Application of a Random Forest Approach to Model Output Statistics for use in Day Ahead Wind Power Forecasts

Natenberg, Edward J.; Natenberg, Edward J.

Balancing authorities, which include independent system operators and electric utilities, use day-ahead variable generation (e.g. wind and solar) forecasts to plan for and allocate the day-ahead generation resources. Currently, wind provides the majority of variable power production. Thus, the day-ahead wind forecast is an essential tool to estimate wind-generated power that will be available on the grid during the next operating day. New techniques that can reduce day-ahead wind power forecast error will provide additional value to balancing authorities and ultimately reduce the cost of integrating wind into electric systems. One of the primary tools used to produce the day-ahead forecasts are numerical weather prediction (NWP) models. In almost all day-ahead forecasting systems, estimates of wind power production come from a number of different NWP models with varying configurations (grid cell size, formulation of model physics, data assimilation schemes etc.). NWP forecasts often exhibit systematic biases. These biases can vary by location, time of day, season and other factors. Various forms of statistical models, known as model output statistics (MOS), are commonly used to minimize the impact of model bias on a forecast of wind power generation. MOS approaches that have been employed include linear regressions, support vector machines, and artificial neural networks. Although these techniques typically decrease forecast error and minimize bias, they have several limitations. Artificial neural networks require long training periods and tend to overfit training data. Support vector machines are slow to train over large datasets and depend on the choice of kernel parameters while linear regression requires an assumption of normality and is overly sensitive to outliers. These limitations make the ensemble decision tree technique known as random forest a promising and interesting method that may be applied to NWP forecasts in order to reduce model forecast error.
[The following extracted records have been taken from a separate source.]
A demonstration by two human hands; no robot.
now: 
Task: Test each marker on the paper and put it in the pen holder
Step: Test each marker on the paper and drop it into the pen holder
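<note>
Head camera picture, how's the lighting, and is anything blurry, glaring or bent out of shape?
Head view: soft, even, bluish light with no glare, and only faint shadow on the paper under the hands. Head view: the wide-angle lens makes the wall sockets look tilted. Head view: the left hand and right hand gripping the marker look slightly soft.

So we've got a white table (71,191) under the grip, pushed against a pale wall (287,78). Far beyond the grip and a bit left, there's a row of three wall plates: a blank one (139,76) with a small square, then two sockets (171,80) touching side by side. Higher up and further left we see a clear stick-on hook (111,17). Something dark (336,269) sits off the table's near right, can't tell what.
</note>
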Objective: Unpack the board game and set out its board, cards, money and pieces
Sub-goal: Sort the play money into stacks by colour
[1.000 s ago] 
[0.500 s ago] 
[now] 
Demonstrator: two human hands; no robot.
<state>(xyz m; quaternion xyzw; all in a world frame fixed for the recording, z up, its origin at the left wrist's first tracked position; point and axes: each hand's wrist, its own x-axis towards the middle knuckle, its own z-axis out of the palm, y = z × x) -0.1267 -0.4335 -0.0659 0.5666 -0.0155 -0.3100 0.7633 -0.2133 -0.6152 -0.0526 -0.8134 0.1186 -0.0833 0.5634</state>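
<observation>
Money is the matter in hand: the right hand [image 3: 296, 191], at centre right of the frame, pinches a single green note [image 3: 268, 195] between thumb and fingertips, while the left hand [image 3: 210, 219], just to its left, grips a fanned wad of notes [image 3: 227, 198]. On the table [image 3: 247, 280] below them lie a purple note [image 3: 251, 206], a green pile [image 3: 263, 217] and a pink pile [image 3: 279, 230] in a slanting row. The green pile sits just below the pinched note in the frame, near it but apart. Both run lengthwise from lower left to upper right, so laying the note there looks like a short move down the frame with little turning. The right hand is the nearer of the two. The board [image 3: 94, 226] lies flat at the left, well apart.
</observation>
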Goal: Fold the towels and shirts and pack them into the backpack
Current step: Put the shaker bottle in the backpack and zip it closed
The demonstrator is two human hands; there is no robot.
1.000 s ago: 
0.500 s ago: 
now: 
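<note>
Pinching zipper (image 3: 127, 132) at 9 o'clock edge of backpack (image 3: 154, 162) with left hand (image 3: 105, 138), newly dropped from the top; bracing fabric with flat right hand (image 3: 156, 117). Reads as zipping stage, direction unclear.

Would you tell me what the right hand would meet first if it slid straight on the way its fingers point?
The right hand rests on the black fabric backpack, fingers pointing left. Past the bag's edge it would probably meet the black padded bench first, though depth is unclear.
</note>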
The random forest technique is a machine learning method that improves on the decision tree approach with two key adjustments. A traditional decision tree is a set of questions linked through a hierarchical structure that subdivide a function into discrete values based on a training set. The questions are determined through an exhaustive search of predictors. Traditional decision trees are very sensitive to small changes in the training data and can easily overfit. Random forests address this problem by training an ensemble of trees on resampled versions of the original training set to explore the range dataset variability. The questions in the trees are selected from a random subset of the predictors. The random forest model produces more accurate predictions, is less likely to overfit, and accounts for nonlinear interactions among predictor variables. It also has a short training time and has built-in variable selection.

The random forest technique was used to predict direct power production for a group of wind farms in Texas from wind forecasts at the level of the wind turbine (hub height) typically 80-m above ground level. The technique was applied to day-ahead forecasts for individual wind farms while forecast performance was examined using both the forecasts for individual wind farms and regional aggregates of wind farms. A large set of model state variables including wind speed, temperature and geopotential height at various levels were used for training of the random forest.

For this presentation, results using random forest were compared with linear regression-based MOS approaches; one of which is trained from observed power production and a second approach using observed wind speed. Both approaches were run using a training sample of different sizes. Initial results show that random forest forecasts decrease forecast mean absolute error when given a sufficiently large and diverse training set. Adding additional NWP forecast variables beyond those derived from 80-m hub height wind speed also produced an improved forecast. The presentation will highlight the sensitivity of forecast performance to the number of decision trees, variables per node, training sample size, variable selection, and the use of regime-based predictors as well as a comparison to a screening multiple linear regression approach with a similar sample size.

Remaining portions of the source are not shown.